The Cambridge World History of Violence is a path-breaking four volume series, edited by Australian scholars Joy Damousi and Philip Dwyer, which argues that violence was a key driver of history from ancient to modern times. My chapter on violence in the Atlantic slave trade is in the early modern volume, running from 1500 to 1850. It contributes to an intensive, profoundly meaningful and often disturbing conversation about how violence speaks to critical issues such as the problem of civility in society, the nature of political sovereignty and the state, the legitimacy of conquest and subjugation, the possibilities of popular resistance, and the manifestations of ethnic and racial unrest. I start with J.M.W. Turner’s 1840 masterpiece, Slavers Overthrowing the Dead and Dying and connect to a notorious incident in the history of the Atlantic slave trade, from 1781. That incident was the murder of 122 African captives on the Zong, becalmed off south-west Jamaica, in order to make an insurance claim. I use this and other cases of violence in the Atlantic slave trade to argue that one of the effects of that slave trade was the evocation in slaves of the emotion of terror – the apprehension of worse things happening if one did not obey commands.
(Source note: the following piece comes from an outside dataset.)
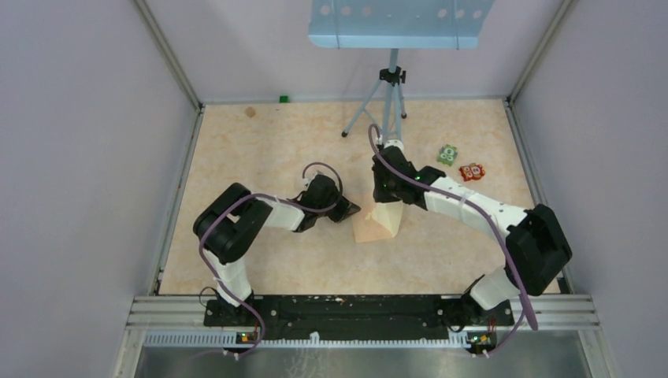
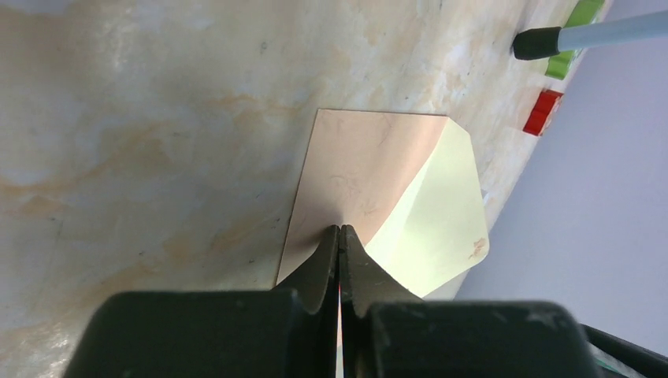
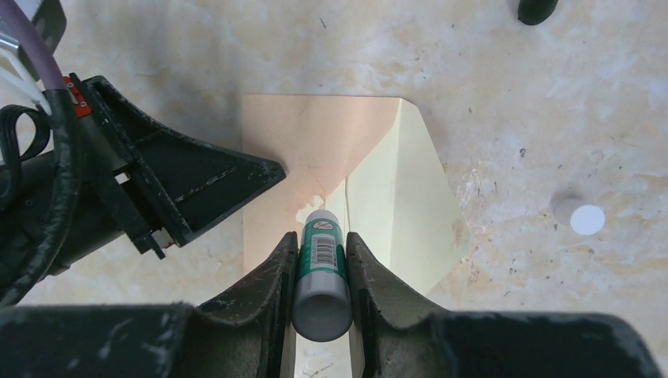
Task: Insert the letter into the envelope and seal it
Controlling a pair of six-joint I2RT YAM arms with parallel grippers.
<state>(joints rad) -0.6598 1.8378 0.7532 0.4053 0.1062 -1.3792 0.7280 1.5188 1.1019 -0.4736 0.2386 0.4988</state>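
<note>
- Two pincers meet mid-frame in the top view. The right gripper [image 3: 321, 236] is clamped on a glue stick [image 3: 321, 272], jaws pinching its barrel. The left gripper [image 2: 340, 230] is pressed fully together, tips at the near edge of the envelope [image 3: 307, 142]. It looks like it's pinning the paper flat rather than pinching it, tho can't be sure.
- Key relation, right wrist view: the stick's nose points up-frame over the envelope's middle, and the open flap [image 3: 410, 205] lies just right of it. The envelope's long axis runs top-to-bottom of that frame, in line w/ the stick. The right arm is nearer the flap, so the next stroke prob. needs a shift rightward.
- The envelope lies flat on the table [image 3: 551, 94], centre of the top view, between both wrists.
- Look: pinkish-tan body w/ faint creases. The flap's inside is pale cream-green and pointed, w/ a small brownish smudge nr the tip.
- Letter: not visible separately. Prob. inside already, can't confirm.
</note>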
To show how this worked, I analyze James Field Stanfield’s The Guinea Voyage to explore the workings of terror and horror (a related but different emotion to terror) through violence as it operated in the Atlantic slave trade. I conclude with a consideration of how the terror that was involved in the British Atlantic slave trade inspired abolitionists, not least William Wilberforce, though I concentrate in this chapter on Thomas Clarkson and John Newton, to protest against the slave ship as a place of radical disorder, an essentially lawless place presided over by cruel tyrants. Without the revulsion that was aroused in metropolitan Europeans and Americans about the terror that resulted from the multiple acts of violence that characterized the Atlantic slave trade, abolitionism and humanitarianism would have taken a different shape – and possible been less immediately successful.